Mr. Gladwell cites a 1991 study in Denver that compared 178 dogs with a history of biting people with a random sample of 178 dogs with no history of biting. The breeds were scattered: German shepherds, Akitas, and Chow Chows were among those most heavily represented. (There were no pit bulls among the biting dogs in the study, because Denver banned pit bulls in 1989.) But a number of other, more stable factors stand out. The biters were 6.2 times as likely to be male than female, and 2.6 times as likely to be intact than neutered. The Denver study also found that biters were 2.8 times as likely to be chained as unchained.
The study concludes that about 20 percent of the dogs involved in fatalities were chained at the time, and had a history of long-term chaining, while Mr. Lockwood points out that the animals in the study did not have an opportunity to become socialized to people. “They don’t necessarily even know that children are small human beings. They tend to see them as prey,” he said.
Mr. Gladwell’s Troublemakers is an in-depth account of what pit bulls can teach us about profiling. It is the type of article that one expects from The New Yorker: a researched, thought-out, well-considered analysis of the facts. It is also the type of article that one would expect to come out of the Sun Sentinel, a paper owned by the Tribune Company. Unfortunately, not only did Mr. Stein fail to support his views with any credible statistics, his work is littered with grammatical errors, too.
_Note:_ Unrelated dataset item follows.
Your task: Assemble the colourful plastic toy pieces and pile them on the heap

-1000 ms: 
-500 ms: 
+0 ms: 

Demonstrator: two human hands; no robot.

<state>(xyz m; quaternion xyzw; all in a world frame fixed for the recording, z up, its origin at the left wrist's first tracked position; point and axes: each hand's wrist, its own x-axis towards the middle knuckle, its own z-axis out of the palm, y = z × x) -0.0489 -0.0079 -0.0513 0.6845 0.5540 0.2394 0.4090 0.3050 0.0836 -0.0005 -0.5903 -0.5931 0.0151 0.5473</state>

As a writer I have a hard time taking seriously the work of a “journalist” or fellow writer who hasn’t taken the time to use the spell check on his computer or learned the basic grammatical rules of the English language. It would seem that, regardless of one’s opinions, feelings or politics, this would be the very first step in publishing an opinion-based editorial.
But at the end of the day what matters is respect for life. Not just human life, but that of animals, too. And yes, that includes pit bulls.